**Assignment**. Output all the records word for word. Drop the pictures.

(Extracted data entries)
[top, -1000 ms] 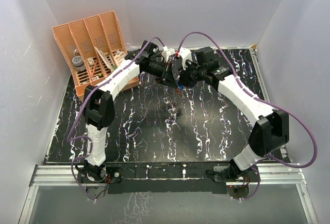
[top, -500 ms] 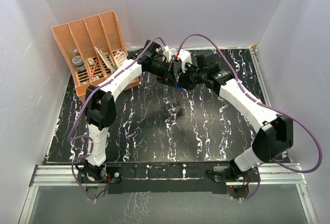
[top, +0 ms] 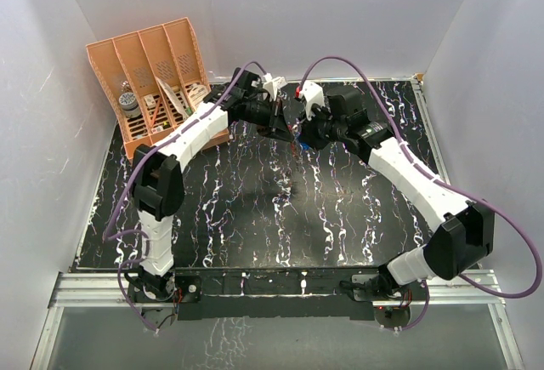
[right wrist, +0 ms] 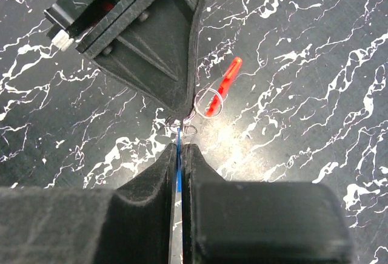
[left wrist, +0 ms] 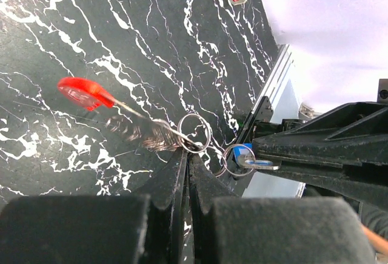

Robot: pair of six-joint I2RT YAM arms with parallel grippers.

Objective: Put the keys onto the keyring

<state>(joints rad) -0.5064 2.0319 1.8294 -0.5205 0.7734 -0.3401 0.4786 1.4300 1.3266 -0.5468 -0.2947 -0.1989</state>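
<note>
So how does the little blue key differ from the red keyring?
The keyring is red and silver; the key has a blue head. The keyring is much bigger; the key is tiny. The keyring sticks out from the left gripper, pinched at its wire-ring end; the key sits almost hidden in the right gripper. Both are held in shut grippers, close together.

Tiny blue-headed key [left wrist: 245, 154] aloft, near dangling, blurred red-silver keyring [left wrist: 85, 92]
</note>
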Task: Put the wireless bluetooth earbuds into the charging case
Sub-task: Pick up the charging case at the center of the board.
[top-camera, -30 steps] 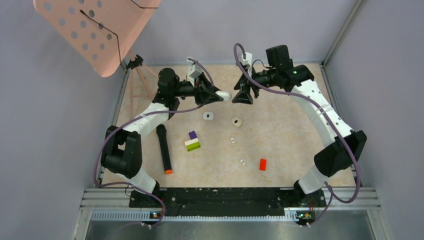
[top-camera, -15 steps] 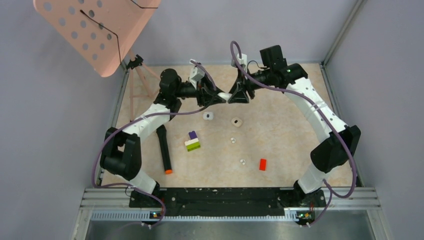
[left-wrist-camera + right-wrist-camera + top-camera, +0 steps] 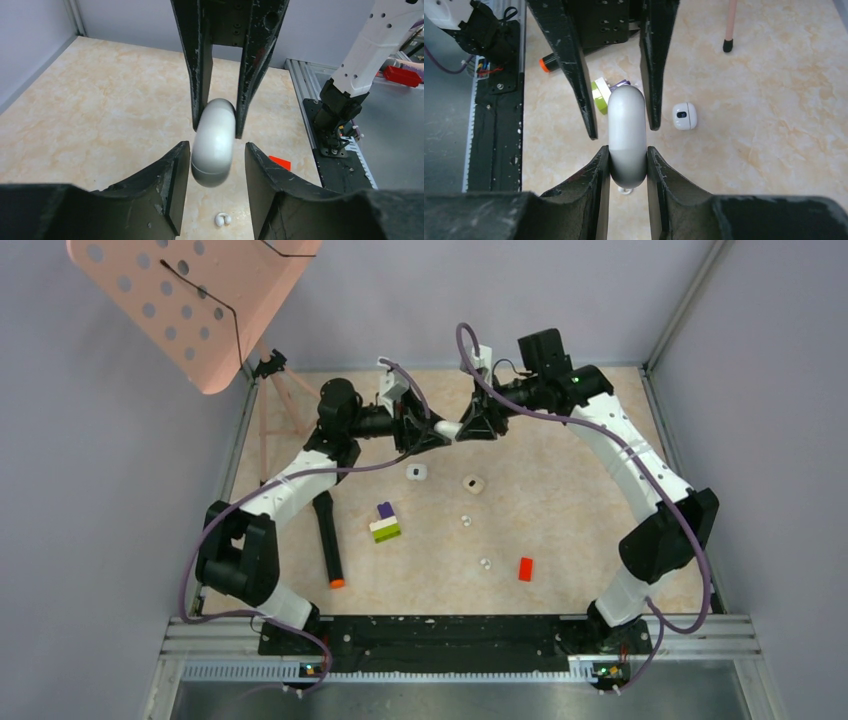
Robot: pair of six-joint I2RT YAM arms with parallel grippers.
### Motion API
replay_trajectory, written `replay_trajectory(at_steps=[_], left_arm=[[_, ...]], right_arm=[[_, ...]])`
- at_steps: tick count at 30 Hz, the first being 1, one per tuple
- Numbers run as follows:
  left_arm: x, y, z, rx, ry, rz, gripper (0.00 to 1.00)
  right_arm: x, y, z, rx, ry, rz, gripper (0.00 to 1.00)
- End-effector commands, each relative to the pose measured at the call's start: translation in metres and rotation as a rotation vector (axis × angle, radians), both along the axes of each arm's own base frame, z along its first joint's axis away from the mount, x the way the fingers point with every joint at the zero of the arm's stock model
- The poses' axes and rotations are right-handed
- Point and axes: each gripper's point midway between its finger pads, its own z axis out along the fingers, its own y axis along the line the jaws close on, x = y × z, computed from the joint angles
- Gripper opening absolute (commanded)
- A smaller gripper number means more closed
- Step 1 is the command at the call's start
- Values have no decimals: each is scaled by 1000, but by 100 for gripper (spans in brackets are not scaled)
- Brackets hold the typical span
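Two claws meet above the table: my right gripper clamps the white charging case, my left gripper gapes loose around it, and earbuds lie below near the red brick.

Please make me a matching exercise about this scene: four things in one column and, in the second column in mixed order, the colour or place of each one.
Things:
1. charging case
2. brick
3. marker
4. stack of blocks

Descriptions:
A. black with an orange end
B. purple, white and green
C. red, lying on the table
D. white, pinched in the air by the right gripper

Pairs: 1-D, 2-C, 3-A, 4-B.
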Motion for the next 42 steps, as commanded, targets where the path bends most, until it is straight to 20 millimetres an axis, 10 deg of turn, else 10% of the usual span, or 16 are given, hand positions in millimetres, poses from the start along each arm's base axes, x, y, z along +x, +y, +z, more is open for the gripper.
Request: replay_trajectory(at_steps=[1, 42], left_arm=[[-8, 7, 10, -13, -1, 61, 51], [3, -3, 14, -71, 147, -5, 48]], right_arm=[[3, 0, 37, 26, -162, -8, 14], [1, 4, 34, 42, -156, -15, 14]])
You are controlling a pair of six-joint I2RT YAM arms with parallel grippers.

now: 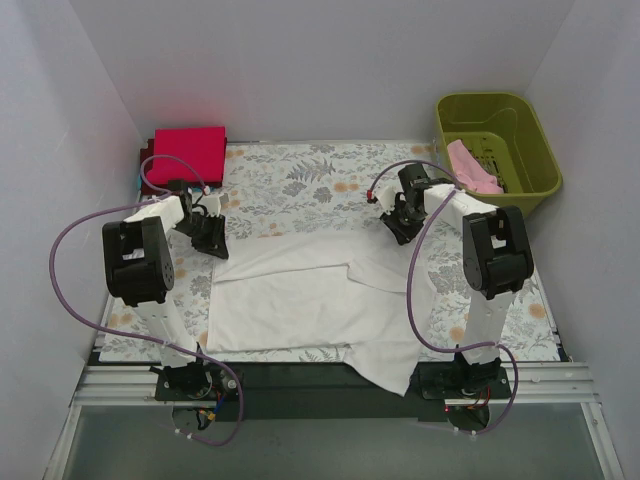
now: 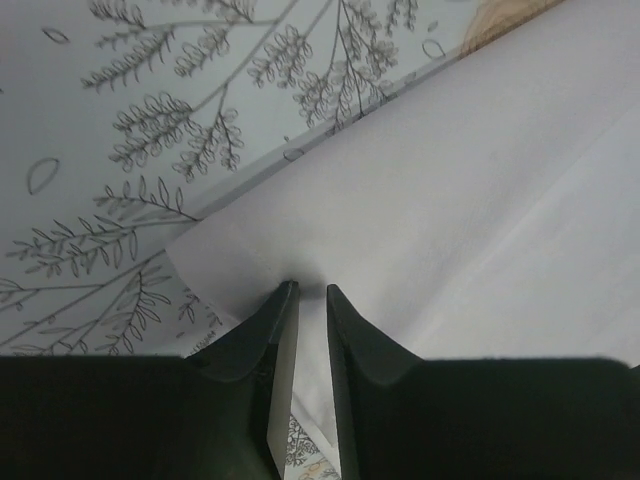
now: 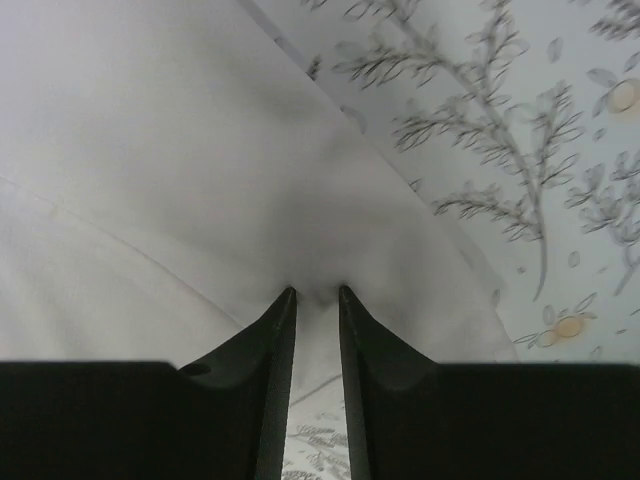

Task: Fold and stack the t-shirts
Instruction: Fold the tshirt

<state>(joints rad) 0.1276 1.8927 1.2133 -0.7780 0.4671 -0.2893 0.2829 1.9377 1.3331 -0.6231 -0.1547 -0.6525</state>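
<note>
Right now the left hand point(image 1: 213, 240) and right hand point(image 1: 403, 230) each pinch the white t-shirt's point(image 1: 300, 300) far edge, mid-worktop point(image 1: 300, 175). Such shallow grips could slip, skewing the fold.

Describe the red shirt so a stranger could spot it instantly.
Find the floral table and go to its far left corner. The red t-shirt lies there, the only one folded into a neat rectangle; the white t-shirt lies spread mid-table, the pink t-shirt bunched in the green basket.
</note>
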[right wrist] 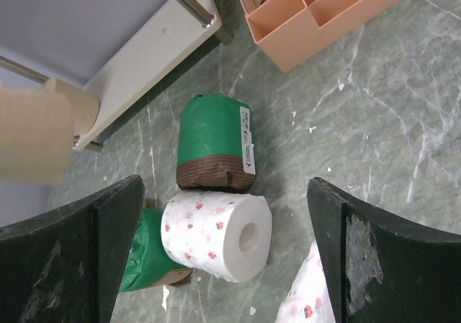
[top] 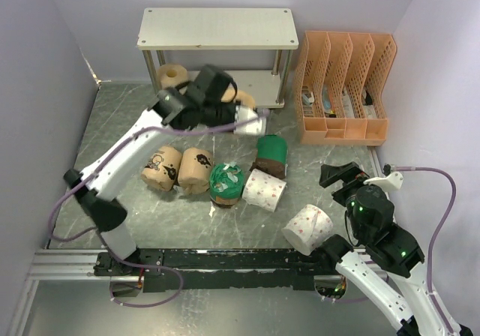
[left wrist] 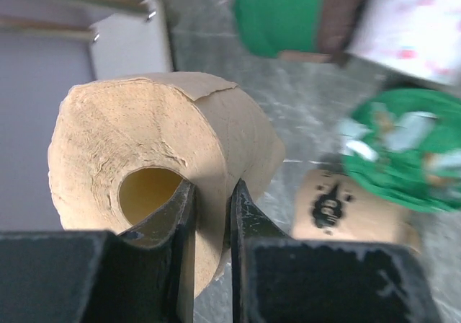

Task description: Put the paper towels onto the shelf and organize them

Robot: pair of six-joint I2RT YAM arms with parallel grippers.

**Task solution**.
[top, -1000 ms] 
[top, -500 ms] 
[top, +0 ms] 
[right wrist, +0 ms] 
[left wrist, +0 ms] 

Robot: pair of six-joint I2RT YAM arms with parallel grippers.

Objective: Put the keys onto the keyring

<state>(joints rad) -0.5064 2.0319 1.8294 -0.5205 0.7734 -0.3401 0.4786 1.4300 1.3266 -0.5468 -0.2947 -0.1989</state>
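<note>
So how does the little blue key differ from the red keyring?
The keyring is red and silver; the key has a blue head. The keyring is much bigger; the key is tiny. The keyring sticks out from the left gripper, pinched at its wire-ring end; the key sits almost hidden in the right gripper. Both are held in shut grippers, close together.

Tiny blue-headed key [left wrist: 245, 154] aloft, near dangling, blurred red-silver keyring [left wrist: 85, 92]
</note>
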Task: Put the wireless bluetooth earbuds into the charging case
Sub-task: Pick up the charging case at the center of the board.
[top-camera, -30 steps] 
[top-camera, -15 steps] 
[left-wrist-camera + right-wrist-camera + top-camera, +0 steps] 
Robot: pair of six-joint I2RT YAM arms with parallel grippers.
### Motion API
replay_trajectory, written `replay_trajectory(at_steps=[_], left_arm=[[_, ...]], right_arm=[[_, ...]])`
- at_steps: tick count at 30 Hz, the first being 1, one per tuple
- Numbers run as follows:
  left_arm: x, y, z, rx, ry, rz, gripper (0.00 to 1.00)
  right_arm: x, y, z, rx, ry, rz, gripper (0.00 to 1.00)
- End-effector commands, each relative to the pose measured at the call's start: translation in metres and rotation as a rotation vector (axis × angle, radians), both along the axes of each arm's own base frame, z along its first joint's axis away from the mount, x the way the fingers point with every joint at the zero of the arm's stock model
- The poses' axes and rotations are right-handed
- Point and axes: each gripper's point midway between its finger pads, its own z axis out along the fingers, its own y axis along the line the jaws close on, x = y × z, computed from the joint angles
- Gripper opening absolute (commanded)
- A smaller gripper number means more closed
- Step 1 is the command at the call's start
- Values have no decimals: each is scaled by 1000, but by 100 for gripper (spans in brackets are not scaled)
- Brackets hold the typical span
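Two claws meet above the table: my right gripper clamps the white charging case, my left gripper gapes loose around it, and earbuds lie below near the red brick.

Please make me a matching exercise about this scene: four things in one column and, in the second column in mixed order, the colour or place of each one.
Things:
1. charging case
2. brick
3. marker
4. stack of blocks

Descriptions:
A. black with an orange end
B. purple, white and green
C. red, lying on the table
D. white, pinched in the air by the right gripper

Pairs: 1-D, 2-C, 3-A, 4-B.
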Motion for the next 42 steps, as commanded, targets where the path bends most, until it is straight to 20 millimetres an axis, 10 deg of turn, else 10% of the usual span, or 16 are given, hand positions in millimetres, poses from the start along each arm's base axes, x, y, z along +x, +y, +z, more is open for the gripper.
Request: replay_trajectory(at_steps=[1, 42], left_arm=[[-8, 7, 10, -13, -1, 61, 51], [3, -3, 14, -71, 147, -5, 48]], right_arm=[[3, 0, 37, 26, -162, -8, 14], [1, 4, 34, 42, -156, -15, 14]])
You are controlling a pair of six-joint I2RT YAM arms with parallel grippers.

now: 
now: 
now: 

Task: Fold and stack the t-shirts
Instruction: Fold the tshirt

<state>(joints rad) 0.1276 1.8927 1.2133 -0.7780 0.4671 -0.2893 0.2829 1.9377 1.3331 -0.6231 -0.1547 -0.6525</state>
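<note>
Right now the left hand point(image 1: 213, 240) and right hand point(image 1: 403, 230) each pinch the white t-shirt's point(image 1: 300, 300) far edge, mid-worktop point(image 1: 300, 175). Such shallow grips could slip, skewing the fold.

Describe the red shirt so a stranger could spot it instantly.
Find the floral table and go to its far left corner. The red t-shirt lies there, the only one folded into a neat rectangle; the white t-shirt lies spread mid-table, the pink t-shirt bunched in the green basket.
</note>
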[right wrist] 
[top] 
[left wrist] 

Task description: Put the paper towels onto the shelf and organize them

Robot: pair of six-joint I2RT YAM arms with parallel grippers.

The exercise is now complete.